§ **Provided material**
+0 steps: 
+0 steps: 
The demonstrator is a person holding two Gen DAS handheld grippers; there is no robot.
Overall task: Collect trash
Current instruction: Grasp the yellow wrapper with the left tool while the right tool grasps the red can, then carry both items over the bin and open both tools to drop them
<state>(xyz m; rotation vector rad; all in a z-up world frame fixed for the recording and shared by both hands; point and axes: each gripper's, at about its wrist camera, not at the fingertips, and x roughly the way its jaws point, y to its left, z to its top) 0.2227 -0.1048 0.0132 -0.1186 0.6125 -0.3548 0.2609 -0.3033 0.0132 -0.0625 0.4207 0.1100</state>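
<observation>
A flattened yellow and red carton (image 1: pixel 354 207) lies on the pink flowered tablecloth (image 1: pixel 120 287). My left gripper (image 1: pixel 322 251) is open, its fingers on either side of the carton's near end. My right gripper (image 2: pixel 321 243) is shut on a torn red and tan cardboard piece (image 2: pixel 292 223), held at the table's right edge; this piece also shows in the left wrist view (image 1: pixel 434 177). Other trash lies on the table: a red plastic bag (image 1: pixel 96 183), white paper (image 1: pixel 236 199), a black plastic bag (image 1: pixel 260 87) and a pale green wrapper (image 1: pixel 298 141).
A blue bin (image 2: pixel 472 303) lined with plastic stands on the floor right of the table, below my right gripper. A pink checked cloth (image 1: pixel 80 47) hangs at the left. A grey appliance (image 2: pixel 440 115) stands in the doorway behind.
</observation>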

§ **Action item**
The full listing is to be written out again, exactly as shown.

§ **Answer space**
+0 steps: 
+0 steps: 
The demonstrator is a person holding two Gen DAS handheld grippers; there is no robot.
Overall task: Collect trash
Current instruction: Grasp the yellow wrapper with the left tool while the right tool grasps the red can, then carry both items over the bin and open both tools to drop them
<state>(xyz m; rotation vector rad; all in a z-up world frame fixed for the recording and shared by both hands; point and axes: each gripper's, at about its wrist camera, not at the fingertips, and x roughly the way its jaws point, y to its left, z to its top) 0.2227 -0.1048 0.0132 -0.1186 0.6125 -0.3548 0.2609 -0.3033 0.0132 -0.0625 0.4207 0.1100</state>
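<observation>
A flattened yellow and red carton (image 1: pixel 354 207) lies on the pink flowered tablecloth (image 1: pixel 120 287). My left gripper (image 1: pixel 322 251) is open, its fingers on either side of the carton's near end. My right gripper (image 2: pixel 321 243) is shut on a torn red and tan cardboard piece (image 2: pixel 292 223), held at the table's right edge; this piece also shows in the left wrist view (image 1: pixel 434 177). Other trash lies on the table: a red plastic bag (image 1: pixel 96 183), white paper (image 1: pixel 236 199), a black plastic bag (image 1: pixel 260 87) and a pale green wrapper (image 1: pixel 298 141).
A blue bin (image 2: pixel 472 303) lined with plastic stands on the floor right of the table, below my right gripper. A pink checked cloth (image 1: pixel 80 47) hangs at the left. A grey appliance (image 2: pixel 440 115) stands in the doorway behind.
</observation>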

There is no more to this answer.